§ Directions for this task: With the pictures removed, write out the data below exactly.

§ Provided material:
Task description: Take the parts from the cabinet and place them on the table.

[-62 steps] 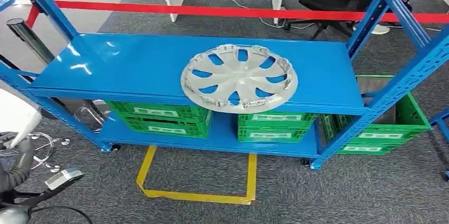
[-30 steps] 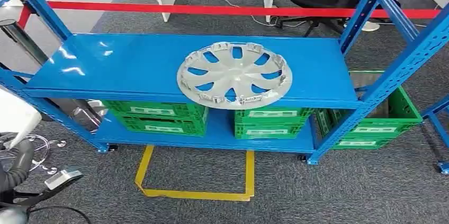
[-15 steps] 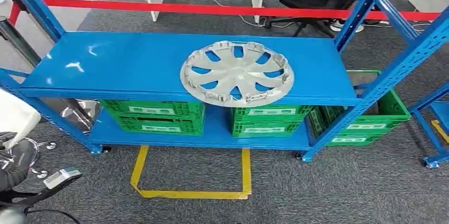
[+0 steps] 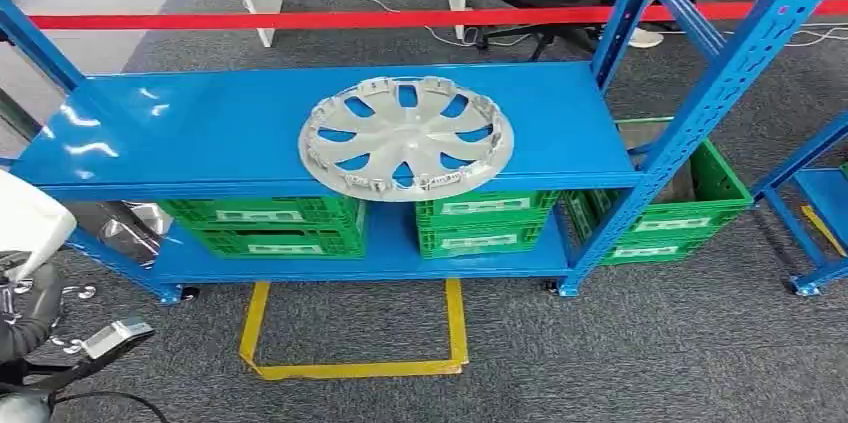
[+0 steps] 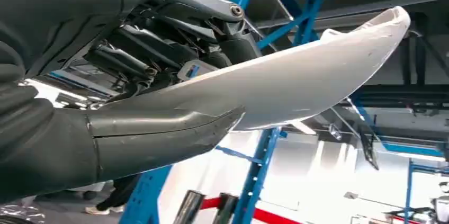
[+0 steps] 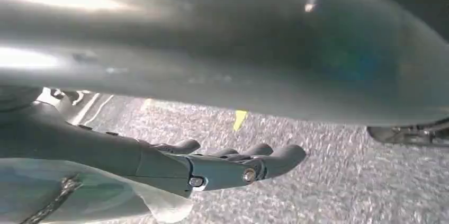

§ Response to this exercise:
Task description: Take the parts from the cabinet and place them on the table.

[-62 steps] 
[-30 steps] 
[-15 steps] 
[+0 steps] 
[+0 steps] 
[+0 steps] 

Thus the exercise is complete.